Enjoy this article from Daily Mail:
“A Long Island mom has been accused of selling the properties bequeathed to her daughter in order to fund a lavish lifestyle, including buying expensive cars and a Hamptons mansion.
Elizabeth Marcus was left the huge portfolio by her father, real-estate investor Alan J Marcus, when he died in 1994.
But according to a case in Bronx Surrogate’s Court, mom Geraldine Lettieri has been frittering it away.
Elizabeth claims in court papers that her mom is ‘irrational, self-involved, and solely motivated by money and greed’ and only married her dad for the money.
Lettieri, formerly a Queens schoolteacher, and Alan Marcus through a singles ad in New York magazine in the summer of 1983, when he was 51 and she was 34.
She was pregnant by November, and they married the following spring.
But their relationship lasted just five years, and the couple divorced because Lettieri refused to sleep with her husband after having Elizabeth, according to documents filed by the daughter.
Alan Marcus passed away five years after that, and said in his will that he wanted his $30 million estate to be split between Elizabeth and her half-sister, Pamela.
He demanded that Lettieri get ‘no portion of my estate… either directly or indirectly.’
Elizabeth’s trusts was overseen by Citibank as she was just nine, but in 2003 – after nine years of fighting – Lettieri gained control of the holdings.
Since then, Elizabeth alleges, Lettieri has sold seven co-ops at 201 E. 15th St. in Manhattan, and an 87-unit apartment building in Sheepshead Bay, Brooklyn.
The Brooklyn building sold for $13 million. The Manhattan co-op apartments sell for up to $1 million each.
She has spent the money on ‘several failing investment corporations,’ a BMW 325i, a Mini Cooper convertible and a $5.92 million mansion next to Gwyneth Paltrow’s pad in Amagansett in East Hampton, the suit claims.
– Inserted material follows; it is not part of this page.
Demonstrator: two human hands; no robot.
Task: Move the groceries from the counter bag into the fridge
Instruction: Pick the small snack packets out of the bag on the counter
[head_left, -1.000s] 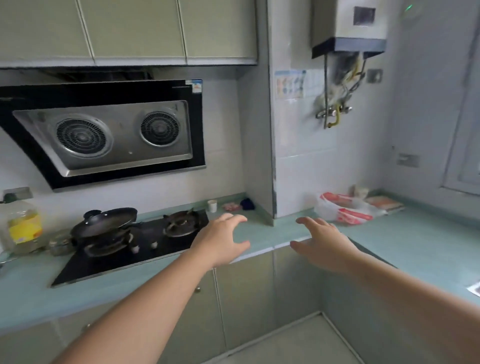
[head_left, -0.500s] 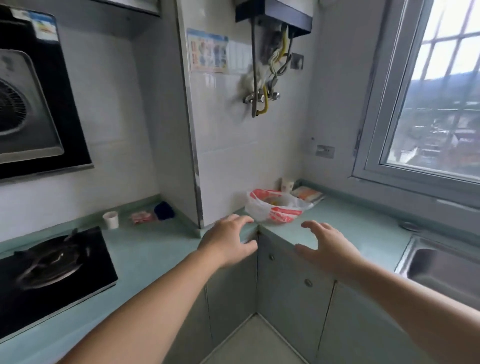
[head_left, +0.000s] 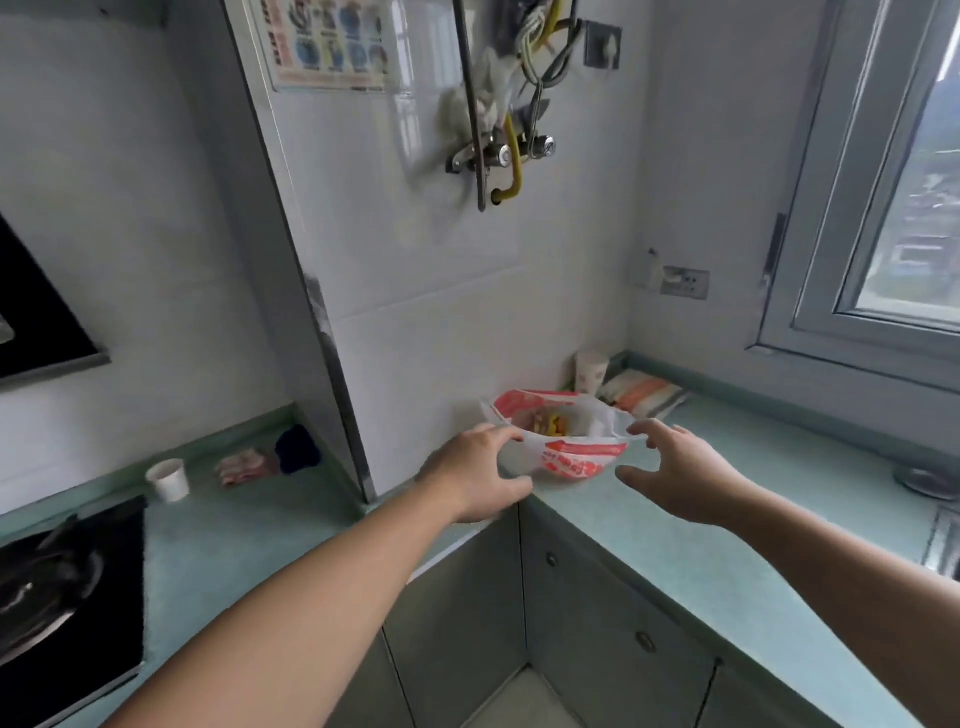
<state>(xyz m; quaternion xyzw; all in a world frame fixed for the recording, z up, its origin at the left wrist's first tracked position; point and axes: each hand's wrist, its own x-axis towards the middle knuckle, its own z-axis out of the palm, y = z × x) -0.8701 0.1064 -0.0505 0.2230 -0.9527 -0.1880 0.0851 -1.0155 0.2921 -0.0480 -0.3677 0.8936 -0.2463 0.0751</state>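
Your left hand (head_left: 475, 475) is spread wide, fingertips at the bag (head_left: 563, 447) rim on the tabletop (head_left: 727, 519). Your right hand (head_left: 680, 467), fingers apart, holds nothing.

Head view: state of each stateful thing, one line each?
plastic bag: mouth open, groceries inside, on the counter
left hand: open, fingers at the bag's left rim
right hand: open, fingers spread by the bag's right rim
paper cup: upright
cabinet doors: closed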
Elizabeth alleges that Lettieri forced her to maintain a shared bank account and was ‘outraged’ when – aged 30 – the daughter decided to open her own.
She says Lettieri also opened her mail and attempted to impersonate her on more than one occasion in order to access her cash.
Lettieri used some of the money to buy Elizabeth an apartment on East 72nd Street but kept it under her own name to keep control over her daughter, leaving the girl in fear of homelessness, the suit claims.
Lettieri denies the claims, calling them ‘absurd’ and saying that many of the properties in the portfolio were ‘losers’ that had cost more than they brought in.
The Brooklyn apartment building lost a ‘huge’ amount every month, she claimed in court papers.
And the Manhattan apartments ‘ran heavy monthly deficits from the first day they went into the trust,’ because they were rent-stabilized, she claims.
‘Far from the sinister spin the petition seeks to put on events, the truth is the trustee held the trust afloat,’ she said.”